We do have a timedelta sensor for VMware with vmt(4)

hw.sensors.vmt0.timedelta0=-4.876658 secs, OK, Wed Sep  4 14:39:51.067

Reyk



Re: ntpd jump ahead

2013-09-04 Thread Reyk Floeter
On Wed, Sep 04, 2013 at 08:45:25AM -0400, Ted Unangst wrote:
  Bah.  I tend to turn ntpd off and rely on the internal clock
  synchronization of the hypervisor.  But fixing ntpd inside VMs would
  probably be a big win.
 
 Can you explain what you do? I have a vmt timedelta sensor that shows
 host time, but how do you sync the openbsd clock to that?
 

let the host sync the system clock and hope that it doesn't run off
... but you're right, having a working ntpd would be much better.

  I don't like the fact that it would require another button.  Couldn't
  ntpd just detect this automatically?  Maybe by detecting that it is
  running inside a VM, or by whatever else?
 
 I think there is resistance to anything that treats VM differently. I
 tend to agree. This is a more generic problem of the clock failing to
 keep up, and can affect real hardware as well.

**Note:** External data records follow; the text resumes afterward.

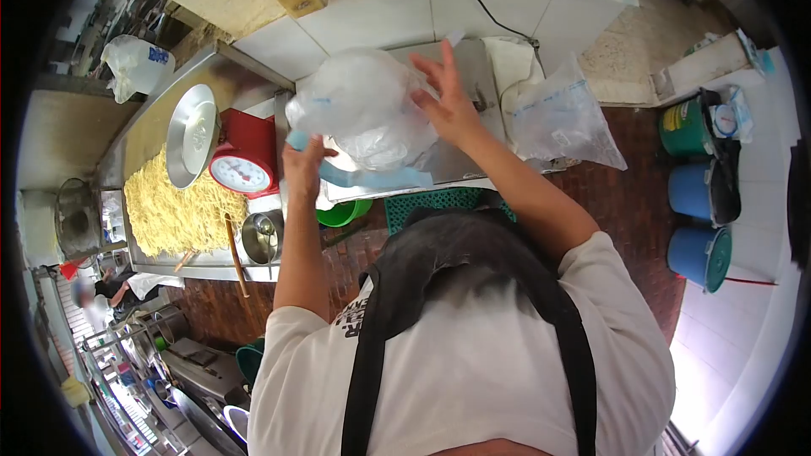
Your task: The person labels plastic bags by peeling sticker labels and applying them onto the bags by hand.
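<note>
A clear, crumpled plastic bag (363,89) sits bunched up on the metal counter in front of me. My right hand (448,97) is at its right side, fingers spread, the lower ones against the plastic. At the bag's lower left is my left hand (304,165), thumb and fingers apart, with something light blue at a fingertip. Whether that hand touches the bag, I cannot tell. Along the counter's front edge, just right of this hand, runs a light blue strip (376,177). Another clear plastic bag (562,118) lies to the right.
Left of me stand a red dial scale (243,156) with a metal pan (193,135), a heap of yellow noodles (173,211), a wooden stick (235,257) and a metal pot (262,236). Lidded buckets (699,257) line the right wall. A person's arm (118,291) shows far left.
</note>
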Tool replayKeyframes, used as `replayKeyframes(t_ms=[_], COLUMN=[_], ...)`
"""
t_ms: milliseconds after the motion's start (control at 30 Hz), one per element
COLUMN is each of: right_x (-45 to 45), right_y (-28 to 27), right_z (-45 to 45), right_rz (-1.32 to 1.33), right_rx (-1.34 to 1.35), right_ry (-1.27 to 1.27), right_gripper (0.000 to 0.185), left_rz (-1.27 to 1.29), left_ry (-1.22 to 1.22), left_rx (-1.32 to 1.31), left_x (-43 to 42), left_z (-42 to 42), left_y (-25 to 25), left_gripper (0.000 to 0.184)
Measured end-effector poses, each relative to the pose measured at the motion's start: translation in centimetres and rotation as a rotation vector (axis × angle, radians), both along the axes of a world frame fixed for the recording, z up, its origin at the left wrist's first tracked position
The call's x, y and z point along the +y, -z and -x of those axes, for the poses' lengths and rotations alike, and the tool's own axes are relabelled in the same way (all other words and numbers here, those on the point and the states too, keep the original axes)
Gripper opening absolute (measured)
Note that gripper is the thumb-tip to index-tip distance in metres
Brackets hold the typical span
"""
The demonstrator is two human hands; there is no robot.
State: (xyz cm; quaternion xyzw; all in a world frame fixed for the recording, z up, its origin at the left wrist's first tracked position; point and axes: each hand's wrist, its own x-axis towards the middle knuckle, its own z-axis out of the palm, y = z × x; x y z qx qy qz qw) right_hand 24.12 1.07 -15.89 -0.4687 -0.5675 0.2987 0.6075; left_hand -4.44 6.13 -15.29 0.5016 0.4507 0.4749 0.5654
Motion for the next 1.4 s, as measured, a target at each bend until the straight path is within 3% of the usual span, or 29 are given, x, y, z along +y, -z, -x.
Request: replayKeyframes(t_ms=[167, 300, 400, 467, 500, 533, 600, 700, 767, 833, 933, 1067, 1167, 1267, 1400], right_x=[-4.1, -1.3, 0.1, 0.5, 0.6, 0.4, 0.6, 0.7, 0.4, 0.4, -0.9, -3.7, -4.8, -4.3, -3.3], right_y=[-0.9, -0.5, 0.4, 0.8, 0.8, 0.8, 1.0, 1.1, 0.4, 1.4, 0.7, -4.7, -9.3, -11.9, -11.9], right_z=[2.4, 1.6, -0.2, -1.4, -1.9, -2.3, -2.7, -2.3, -2.3, -2.3, -2.6, -4.0, -5.0, -3.2, -1.3], right_rz=[0.009, 0.109, 0.114, 0.110, 0.107, 0.106, 0.137, 0.193, 0.165, 0.127, 0.167, 0.263, 0.103, 0.374, 0.510], right_rx=[-0.038, 0.003, -0.058, -0.124, -0.123, -0.121, -0.106, -0.095, -0.106, -0.112, -0.098, -0.165, 0.127, 0.436, 0.487], right_ry=[-0.025, -0.046, -0.122, -0.153, -0.181, -0.208, -0.221, -0.218, -0.215, -0.201, -0.093, 0.257, 0.129, -0.088, -0.123], right_gripper=[0.110, 0.115, 0.117, 0.121, 0.121, 0.120, 0.121, 0.122, 0.121, 0.118, 0.100, 0.073, 0.042, 0.034, 0.037], left_rz=[-0.192, -0.233, -0.114, -0.006, 0.126, 0.055, -0.351, -0.926, -0.821, -0.374, -0.292, -0.384, -0.387, -0.460, -0.476], left_ry=[0.087, 0.017, 0.027, 0.057, -0.005, -0.085, -0.046, 0.053, 0.052, 0.038, -0.089, -0.077, -0.101, -0.064, -0.072], left_rx=[0.164, 0.508, 0.536, 0.341, 0.488, 0.360, 0.154, 0.677, 0.802, 0.703, 0.537, 0.526, 0.532, 0.576, 0.560], left_x=[1.2, 0.6, -2.8, -2.4, -1.3, -1.0, -1.9, -2.6, -2.0, -0.3, 0.1, -1.0, -1.0, -1.2, -1.7], left_z=[-3.5, -4.3, -5.7, -3.8, -2.4, -2.0, -3.3, -8.2, -10.0, -10.6, -10.4, -10.7, -10.7, -10.6, -10.7], left_y=[-2.7, 2.6, -1.3, -0.1, -1.1, -3.5, -10.9, -17.4, -17.4, -15.2, -14.6, -14.9, -14.9, -14.4, -14.5], left_gripper=[0.038, 0.038, 0.038, 0.032, 0.033, 0.041, 0.063, 0.061, 0.051, 0.039, 0.030, 0.030, 0.032, 0.035, 0.035])
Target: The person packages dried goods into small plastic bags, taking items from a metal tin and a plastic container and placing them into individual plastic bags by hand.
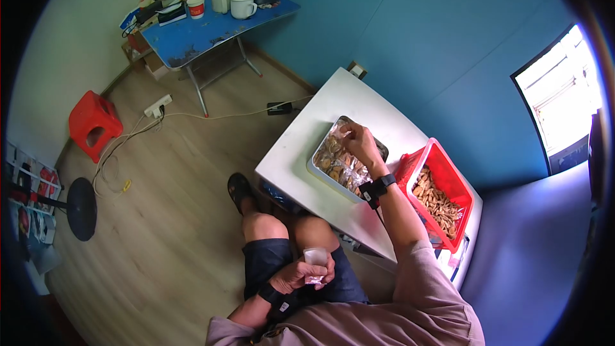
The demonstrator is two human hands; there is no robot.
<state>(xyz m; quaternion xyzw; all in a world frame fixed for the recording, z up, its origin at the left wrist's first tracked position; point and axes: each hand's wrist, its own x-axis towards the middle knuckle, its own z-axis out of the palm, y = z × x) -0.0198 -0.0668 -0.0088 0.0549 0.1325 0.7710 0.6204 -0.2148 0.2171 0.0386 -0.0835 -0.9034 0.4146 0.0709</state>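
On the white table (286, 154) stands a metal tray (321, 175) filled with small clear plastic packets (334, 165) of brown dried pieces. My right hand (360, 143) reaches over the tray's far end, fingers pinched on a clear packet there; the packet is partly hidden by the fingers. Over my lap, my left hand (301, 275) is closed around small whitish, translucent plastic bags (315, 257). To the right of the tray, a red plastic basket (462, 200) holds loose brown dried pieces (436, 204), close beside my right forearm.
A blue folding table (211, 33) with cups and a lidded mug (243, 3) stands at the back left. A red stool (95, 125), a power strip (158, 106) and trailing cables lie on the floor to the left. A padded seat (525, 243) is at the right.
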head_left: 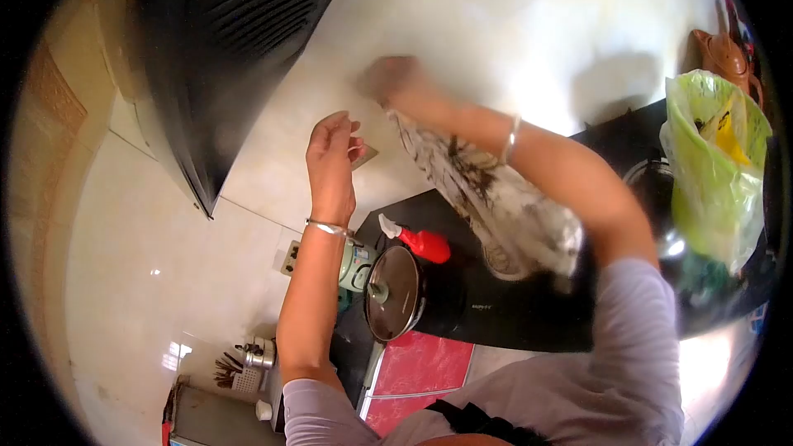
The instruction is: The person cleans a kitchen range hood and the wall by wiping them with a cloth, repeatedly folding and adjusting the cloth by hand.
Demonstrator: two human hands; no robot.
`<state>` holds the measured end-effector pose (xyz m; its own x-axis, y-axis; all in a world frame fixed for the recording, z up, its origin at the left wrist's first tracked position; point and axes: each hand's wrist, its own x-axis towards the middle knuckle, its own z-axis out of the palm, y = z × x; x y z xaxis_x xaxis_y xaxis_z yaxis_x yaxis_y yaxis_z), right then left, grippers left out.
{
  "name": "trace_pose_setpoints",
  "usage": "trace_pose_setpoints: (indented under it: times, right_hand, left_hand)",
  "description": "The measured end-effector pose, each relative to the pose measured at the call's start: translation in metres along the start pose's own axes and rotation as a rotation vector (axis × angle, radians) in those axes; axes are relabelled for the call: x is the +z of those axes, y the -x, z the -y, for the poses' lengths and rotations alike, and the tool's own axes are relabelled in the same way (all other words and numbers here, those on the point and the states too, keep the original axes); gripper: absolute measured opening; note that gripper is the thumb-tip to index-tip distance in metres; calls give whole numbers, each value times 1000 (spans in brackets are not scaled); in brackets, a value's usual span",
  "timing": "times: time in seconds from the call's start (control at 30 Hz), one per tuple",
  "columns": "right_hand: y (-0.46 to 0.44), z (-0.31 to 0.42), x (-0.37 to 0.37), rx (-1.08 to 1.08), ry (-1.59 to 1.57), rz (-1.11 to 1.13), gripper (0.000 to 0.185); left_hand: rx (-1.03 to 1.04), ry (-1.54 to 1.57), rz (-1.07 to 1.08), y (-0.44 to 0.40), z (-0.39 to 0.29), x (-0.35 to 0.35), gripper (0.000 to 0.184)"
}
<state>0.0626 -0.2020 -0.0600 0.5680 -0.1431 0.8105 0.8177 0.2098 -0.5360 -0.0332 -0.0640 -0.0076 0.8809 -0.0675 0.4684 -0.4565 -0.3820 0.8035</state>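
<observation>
My right hand, blurred by motion, is raised against the pale tiled wall and grips a patterned cloth. The cloth hangs from the hand down over the black stove, white and grey with dark marks. To its left, my left hand is lifted in front of the wall, its fingers loosely bent and apart, with nothing visible in them. Below that hand stand a red spray bottle with a white nozzle and a pan with a glass lid.
The dark range hood juts out at upper left. A black stove top runs along the wall. At right sits a green plastic bag beside a brown clay-coloured object. A green appliance is behind the pan.
</observation>
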Motion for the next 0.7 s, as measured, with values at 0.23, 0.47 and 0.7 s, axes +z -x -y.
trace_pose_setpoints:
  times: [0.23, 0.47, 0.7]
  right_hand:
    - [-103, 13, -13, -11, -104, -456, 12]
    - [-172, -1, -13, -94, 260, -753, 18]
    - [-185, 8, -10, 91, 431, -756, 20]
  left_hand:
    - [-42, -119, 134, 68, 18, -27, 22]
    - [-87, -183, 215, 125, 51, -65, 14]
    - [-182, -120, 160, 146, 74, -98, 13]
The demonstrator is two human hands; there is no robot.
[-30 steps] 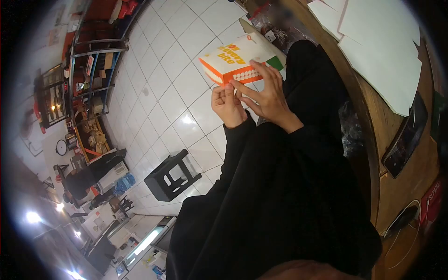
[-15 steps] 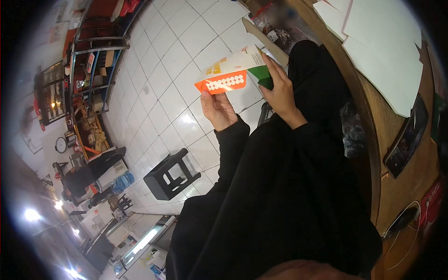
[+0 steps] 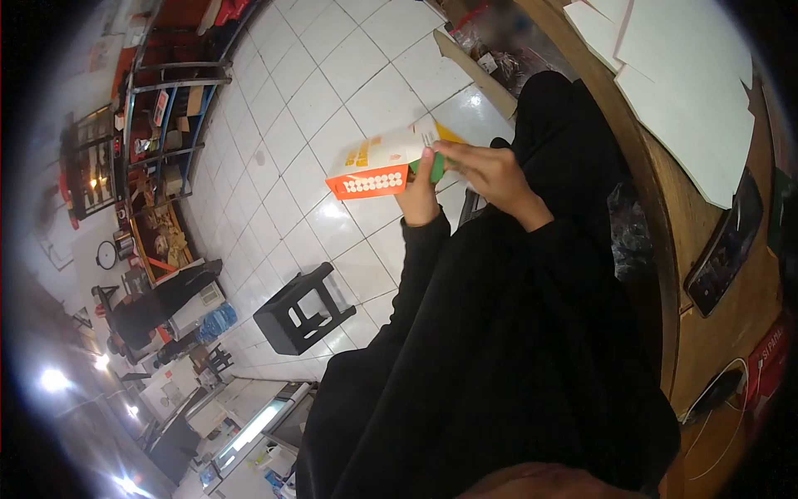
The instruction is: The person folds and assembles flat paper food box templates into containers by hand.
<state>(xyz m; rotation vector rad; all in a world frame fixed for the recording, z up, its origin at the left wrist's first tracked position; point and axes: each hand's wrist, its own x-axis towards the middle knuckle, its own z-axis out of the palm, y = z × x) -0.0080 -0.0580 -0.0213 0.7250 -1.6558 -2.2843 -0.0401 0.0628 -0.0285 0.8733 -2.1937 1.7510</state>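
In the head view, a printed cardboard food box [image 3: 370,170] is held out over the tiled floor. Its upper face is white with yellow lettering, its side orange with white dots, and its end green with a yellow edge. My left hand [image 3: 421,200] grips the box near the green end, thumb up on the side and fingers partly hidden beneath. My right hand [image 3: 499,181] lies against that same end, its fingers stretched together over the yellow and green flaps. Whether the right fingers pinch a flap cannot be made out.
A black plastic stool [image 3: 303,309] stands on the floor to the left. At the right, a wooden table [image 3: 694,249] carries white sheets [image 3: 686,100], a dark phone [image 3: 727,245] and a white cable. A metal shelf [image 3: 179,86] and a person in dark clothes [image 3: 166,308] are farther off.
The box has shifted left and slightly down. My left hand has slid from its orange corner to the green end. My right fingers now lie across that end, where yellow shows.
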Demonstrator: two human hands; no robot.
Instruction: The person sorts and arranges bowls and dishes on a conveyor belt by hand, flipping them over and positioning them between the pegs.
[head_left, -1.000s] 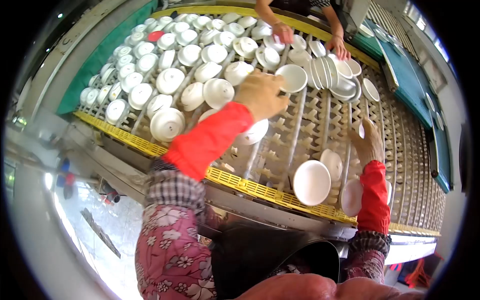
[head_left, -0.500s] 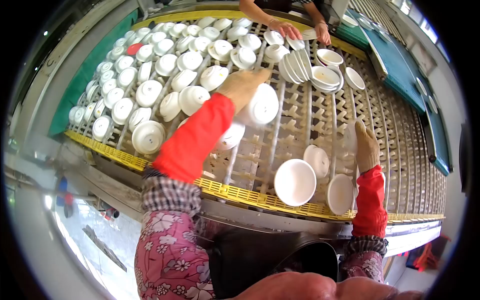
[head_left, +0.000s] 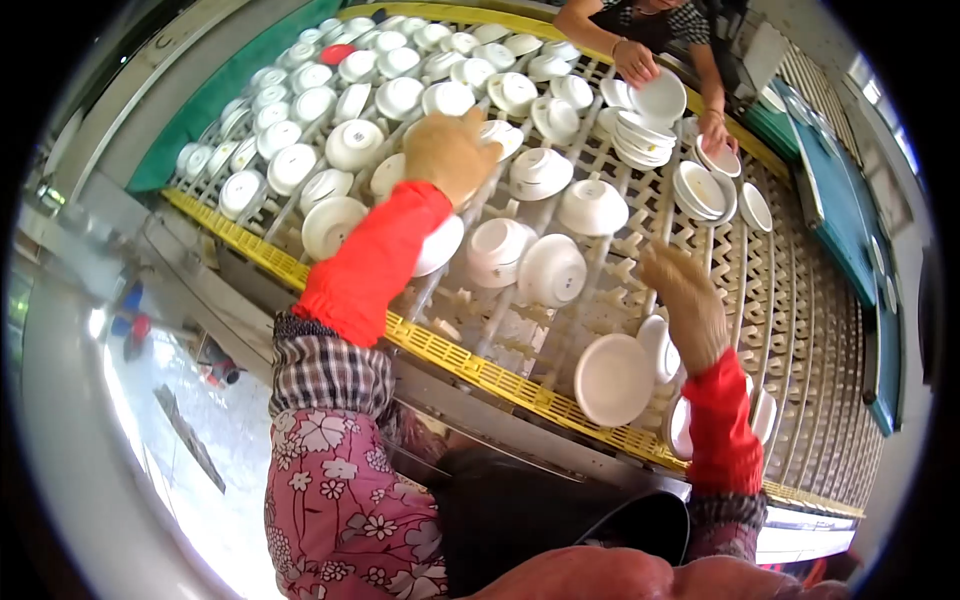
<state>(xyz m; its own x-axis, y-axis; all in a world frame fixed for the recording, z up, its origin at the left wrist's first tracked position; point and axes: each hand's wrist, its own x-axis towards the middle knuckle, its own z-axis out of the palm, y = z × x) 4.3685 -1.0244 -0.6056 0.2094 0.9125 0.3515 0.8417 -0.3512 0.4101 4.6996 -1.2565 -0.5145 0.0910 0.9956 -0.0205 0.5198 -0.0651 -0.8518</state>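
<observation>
My left hand [head_left: 450, 155], in a tan glove and red sleeve, is over the upturned white bowls on the rack. Its fingers are apart, beside a white bowl [head_left: 502, 137]; contact with it is unclear. My right hand [head_left: 688, 305], gloved the same way, is above the rack, fingers stretched up and left, holding nothing visible. Below it lie a round white bowl [head_left: 614, 380] and a smaller dish [head_left: 657, 349] partly behind my wrist. Between my hands sit upturned bowls, among them a white bowl [head_left: 552, 270] and another bowl [head_left: 593, 208].
Rows of white bowls and one red bowl [head_left: 337, 54] cover the rack's left side. Across the rack, another person's hands [head_left: 636, 62] handle white dishes near a stack of plates [head_left: 642, 140]. A yellow edge strip [head_left: 470, 372] runs along my side; a green belt [head_left: 835, 205] lies right.
My left hand has let go of a bowl and moved left. My right hand has moved up and left, away from a dish. The other person has lifted a white dish.
</observation>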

Can you freeze and continue any other non-VM system?  Is it comparable
with suspend/resume?  If not, than it is a special case that could be
handled without being scared about a VM-specific option.  For
example: The timedelta sensor could tell userland that it might
jump.  ntpd would pick it up from vmt automatically.

I think that adding another button is worse.  It is already annoying
to decide if I want to run ntpd with -s or not.  Now it would add -j
and -s.  What combination is the best for my system?  Who knows?